Tuesday, August 12, 2008

WaPost blogging on Russia

OK, I understand if you think Russia was unjustified in its attack on Georgian troops in South Ossetia. I respect that opinion, although I disagree with it.

But the national security blogger at the Washington Post is writing as if Russia unilaterally invaded Georgia without any provocation. The moderator's post DOESN'T EVEN MENTION THE WORDS "South Ossetia" or "Abkhazia". I was absolutely dumbfounded.

Anyway - feel free to tear them a new one. This is ridiculous.

Even people I have had disagreements with - such as my brother, who has posted on this blog - have an understanding that this has been a protracted conflict with a history of violence between Georgia and separatistist regions with strong ties to Russia. Not sure what the disconnect is at the Washington Post.


Evan said...

Heh.

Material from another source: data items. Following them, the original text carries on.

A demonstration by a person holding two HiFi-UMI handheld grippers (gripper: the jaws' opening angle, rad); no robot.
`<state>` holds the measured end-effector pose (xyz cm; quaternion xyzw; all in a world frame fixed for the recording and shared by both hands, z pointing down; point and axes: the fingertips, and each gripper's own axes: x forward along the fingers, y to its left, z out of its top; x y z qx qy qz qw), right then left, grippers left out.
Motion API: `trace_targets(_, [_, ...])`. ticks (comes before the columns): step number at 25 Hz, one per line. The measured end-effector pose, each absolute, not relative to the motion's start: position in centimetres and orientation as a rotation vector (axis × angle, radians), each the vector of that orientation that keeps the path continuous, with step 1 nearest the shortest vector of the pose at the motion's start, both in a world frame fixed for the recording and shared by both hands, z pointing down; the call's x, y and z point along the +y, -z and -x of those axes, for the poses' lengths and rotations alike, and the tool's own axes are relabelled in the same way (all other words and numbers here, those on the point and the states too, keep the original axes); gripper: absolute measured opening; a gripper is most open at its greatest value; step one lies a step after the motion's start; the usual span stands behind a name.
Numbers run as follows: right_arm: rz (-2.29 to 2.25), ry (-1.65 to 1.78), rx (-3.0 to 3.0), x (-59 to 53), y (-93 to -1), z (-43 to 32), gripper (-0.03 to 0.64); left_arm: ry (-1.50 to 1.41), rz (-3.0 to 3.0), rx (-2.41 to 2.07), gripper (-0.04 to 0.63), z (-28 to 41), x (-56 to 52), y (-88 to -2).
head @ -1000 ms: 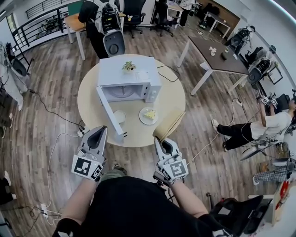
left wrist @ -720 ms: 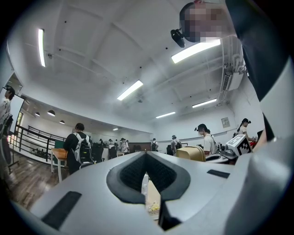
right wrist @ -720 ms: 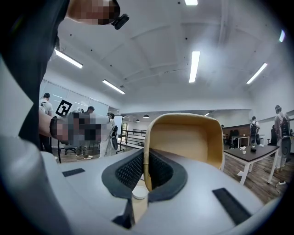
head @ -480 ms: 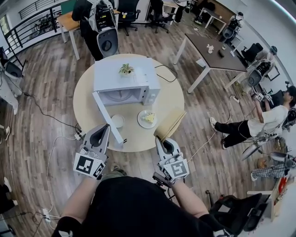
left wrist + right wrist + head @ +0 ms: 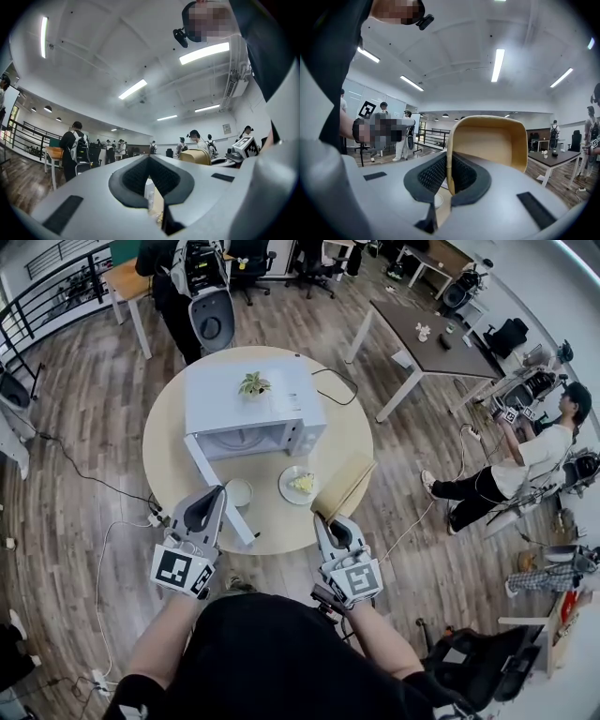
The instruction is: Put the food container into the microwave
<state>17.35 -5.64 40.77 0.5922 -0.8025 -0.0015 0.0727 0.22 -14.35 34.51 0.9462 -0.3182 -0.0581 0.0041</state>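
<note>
Nearest to the person, the left gripper (image 5: 210, 501) and the right gripper (image 5: 327, 526) both have their jaws pressed together on nothing. Just beyond, on the round table (image 5: 356, 442), the food container (image 5: 300, 484) lies ahead and a little left of the right gripper, which is the nearer one. It is round, so no long axis matters. Farther back, the microwave (image 5: 248, 409) stands with its door (image 5: 217, 486) open.

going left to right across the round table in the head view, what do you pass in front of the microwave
small white dish → plate with food → tan container. The open microwave door overlaps the dish's side, so it is left out.
</note>
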Motion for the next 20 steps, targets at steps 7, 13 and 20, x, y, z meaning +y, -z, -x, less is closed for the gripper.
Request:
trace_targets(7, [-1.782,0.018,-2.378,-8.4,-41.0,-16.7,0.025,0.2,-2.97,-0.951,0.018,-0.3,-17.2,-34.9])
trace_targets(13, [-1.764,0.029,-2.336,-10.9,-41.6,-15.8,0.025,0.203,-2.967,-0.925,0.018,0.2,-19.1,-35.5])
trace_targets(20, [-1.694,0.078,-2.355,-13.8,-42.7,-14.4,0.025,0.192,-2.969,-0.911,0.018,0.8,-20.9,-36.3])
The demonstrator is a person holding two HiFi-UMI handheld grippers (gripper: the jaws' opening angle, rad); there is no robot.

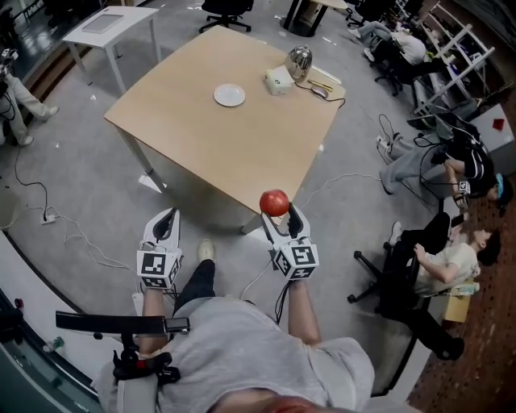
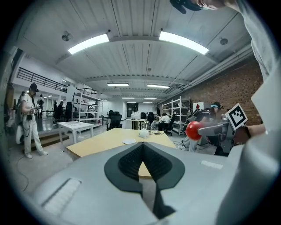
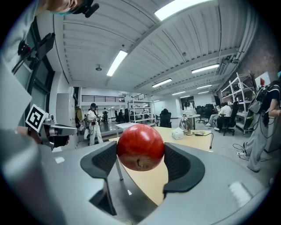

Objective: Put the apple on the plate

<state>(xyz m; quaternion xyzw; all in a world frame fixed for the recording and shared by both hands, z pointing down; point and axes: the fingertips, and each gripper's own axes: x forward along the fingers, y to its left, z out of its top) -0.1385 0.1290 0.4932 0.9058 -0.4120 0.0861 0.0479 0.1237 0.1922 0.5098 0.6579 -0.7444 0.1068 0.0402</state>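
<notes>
My right gripper (image 1: 276,211) is shut on a red apple (image 1: 274,202), held in the air just short of the near corner of the wooden table (image 1: 201,129). In the right gripper view the apple (image 3: 140,146) sits squeezed between the two dark pads. A small white plate (image 1: 229,95) lies on the far part of the table, and shows small in the left gripper view (image 2: 129,141). My left gripper (image 1: 165,222) hangs beside the right one, over the floor, shut with nothing in it (image 2: 141,154). The apple (image 2: 193,130) also appears at the right of that view.
A white tissue box (image 1: 279,80), a shiny metal kettle (image 1: 299,61) and a cable lie at the table's far right corner. A small white table (image 1: 109,24) stands beyond at left. People sit on chairs (image 1: 411,282) at the right; cables trail on the floor.
</notes>
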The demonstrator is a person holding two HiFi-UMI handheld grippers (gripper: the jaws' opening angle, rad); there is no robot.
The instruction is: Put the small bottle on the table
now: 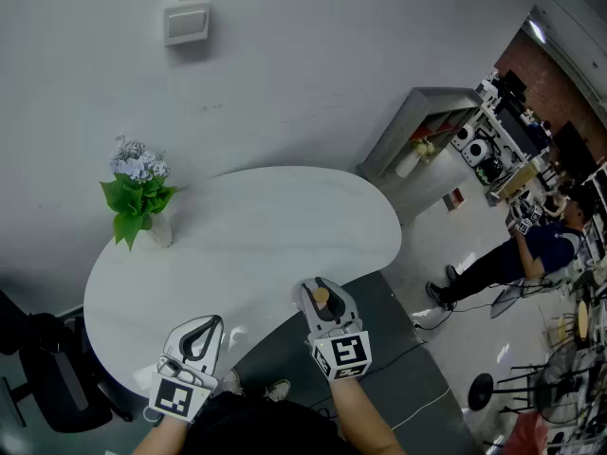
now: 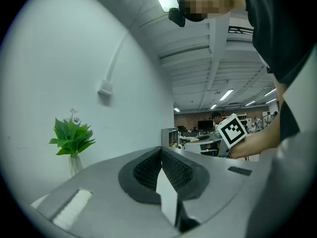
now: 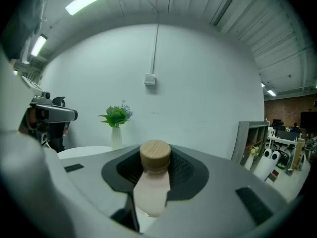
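Finds right gripper (image 1: 320, 292) clamped on the small bottle (image 3: 151, 192), pads pressing its pale pink body below the wooden cap (image 3: 155, 155); bottle upright. Places it at the near edge of the white table (image 1: 247, 226); cannot tell whether the base touches the top. Finds left gripper (image 1: 197, 335) with jaws together, nothing between them, near the same edge. Notes vase of greenery (image 1: 139, 192) at the far left, well apart.

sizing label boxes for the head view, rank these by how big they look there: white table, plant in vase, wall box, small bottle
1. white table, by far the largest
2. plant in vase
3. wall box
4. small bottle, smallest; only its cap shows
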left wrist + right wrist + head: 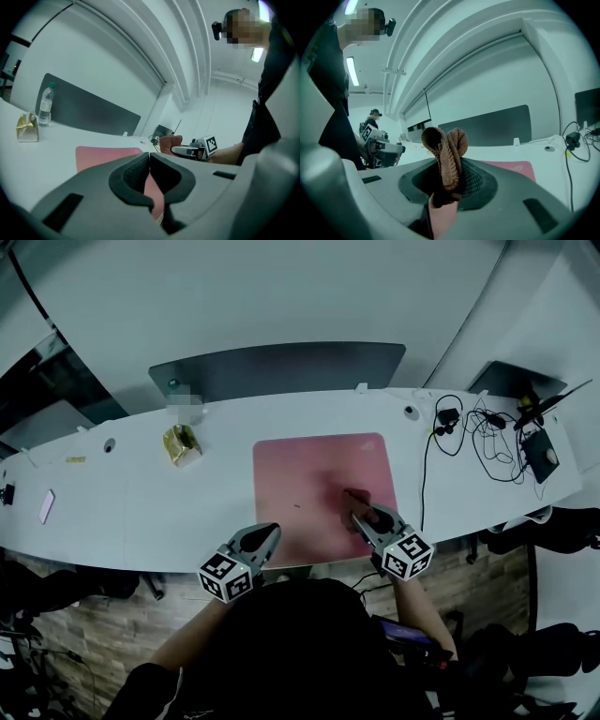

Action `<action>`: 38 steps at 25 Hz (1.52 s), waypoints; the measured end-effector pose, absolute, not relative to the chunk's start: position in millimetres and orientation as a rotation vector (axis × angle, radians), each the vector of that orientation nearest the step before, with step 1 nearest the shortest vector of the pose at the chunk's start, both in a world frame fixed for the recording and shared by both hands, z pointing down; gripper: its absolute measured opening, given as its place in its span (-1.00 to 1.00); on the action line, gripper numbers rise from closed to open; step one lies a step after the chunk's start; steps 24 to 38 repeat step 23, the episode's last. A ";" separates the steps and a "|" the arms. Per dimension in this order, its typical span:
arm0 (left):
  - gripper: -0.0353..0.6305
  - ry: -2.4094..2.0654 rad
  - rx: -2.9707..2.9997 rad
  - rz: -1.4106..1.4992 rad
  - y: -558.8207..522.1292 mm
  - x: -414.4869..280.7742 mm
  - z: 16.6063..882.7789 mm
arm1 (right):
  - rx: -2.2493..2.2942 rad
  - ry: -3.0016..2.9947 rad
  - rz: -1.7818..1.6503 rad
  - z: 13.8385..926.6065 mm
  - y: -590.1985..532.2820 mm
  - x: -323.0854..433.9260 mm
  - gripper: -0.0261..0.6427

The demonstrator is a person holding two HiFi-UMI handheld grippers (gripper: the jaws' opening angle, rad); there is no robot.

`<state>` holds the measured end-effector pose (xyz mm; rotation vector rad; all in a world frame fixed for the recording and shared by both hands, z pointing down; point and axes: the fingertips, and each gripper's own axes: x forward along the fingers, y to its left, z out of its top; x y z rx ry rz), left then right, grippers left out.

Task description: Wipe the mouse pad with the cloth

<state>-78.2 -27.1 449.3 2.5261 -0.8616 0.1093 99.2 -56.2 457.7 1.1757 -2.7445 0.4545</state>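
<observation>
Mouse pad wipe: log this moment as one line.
right tool: shut on cloth | cloth: over pad, right half | left tool: shut, empty, by pad's near left corner

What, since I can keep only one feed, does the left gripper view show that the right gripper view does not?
Only the left gripper view: a clear plastic water bottle, a crumpled gold packet, and the left gripper shut on nothing. Only the right gripper view: the right gripper seen close, clamping the folded brown knitted cloth, and a distant standing person. Both: the pink rectangular mouse pad, the white desk, the dark grey divider panel.
</observation>
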 end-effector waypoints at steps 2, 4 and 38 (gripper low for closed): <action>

I don't think we actually disagree about this all that much, and where we do disagree I think it's in terms of general "vibes" about Russia rather than any concrete political points. I haven't read enough of the chatter about this conflict to know what general opinion is. It sounds like many folks are fine with the straightforward "defending global democracy" shtick., though, based on the WaPost blog.

The trouble with situations like this- and online discourse about them- is the extent to which people either defend the soundbytes of someone like Bush, painting Georgia and Russia in black-and-white terms, or try to attempt this massive deconstruction of our intentions and boil everything down to Israel, oil, and imperialism. I think the most responsible perspective of the situation is to recognize that there may be some honest interest on the part of Russia in the people of South Ossetia and Abkhazia, as well as an honest concern on the part of the US that Russia has imperialist ambitions not only in the separatist territories that are pro-Russia, but in Georgia as a whole. On the flip side, the pragmatic reasons for both countries being in Georgia are plentiful.

As I understand your position re: Us involvement, you more question whether this warrants our attention and investment on a purely risk/benefit comparison. In addition, the concern is that we're overlooking ethnic cleansing in our support of Georgia. In terms of Russia, I think it's fair enough to be cautiously supportive of their response to Georgia's violence, but there are also just as many reports out there that Russia is setting things in place to move on to Tbilisi as there are reports to the contrary, so I don't want to discount the very real concerns about Russian imperial ambitions. Now, whether that's our fight is another question to be asked, but it may be a legitimate one to ask, at least, even if the answer is no.

dkuehn said...

Ya - good responses all. And I'm actually quite hesitant of Russia as a whole. It actually bothers kate a lot - I'm usually fairly suspicious. I'm suspicious of China in the same way. Its more of a "we should keep our eye on them" kinda thing. No doubt they'll try to kick us when we're down.

But just because I keep my eye on them doesn't mean that I don't think they can be (and in many cases are) a well functioning part of the international system. and I think they've demonstrated that in Georgia, personally. They are policing their sphere of influence just like we do.

And if they take Georgia? Disconcerting - perhaps. But it depends in large part on what they do with it. If they just arrest and try saakasvili for war crimes and institute and occupational government - I honestly wouldn't be excessively disturbed by that. that's what we're doing in Iraq, after all (Saddam did have popular support - lots of people liked him). I'd probably look at that the same way i currently look at Iraq for us, namely - probably should not have happened, but if they're going to do it - do it right. The thing is, I think Russia would be more justified in overthrowing Saakasvili than we were in overthrowing Saddam.

In that sense, I guess the better comparison is between Milosevic and Saakasvili. Just because we deposed Milosevic (also democratically elected), doesn't mean we were imperialists. We weren't imperialists because we didn't stay there to rule. So it really all boils down to that - (1.) will russia even try to depose saakasvili, and (2.) if they do will they replace him a la Milosevic, or will they move in.

I doubt they'll even replace Saakasvili. The global outcry would be unprecedented... but they might. But if they do, I wouldn't be surprised if its a Milosevic-style action. And honestly, I really can't see what's especially imperialist about that.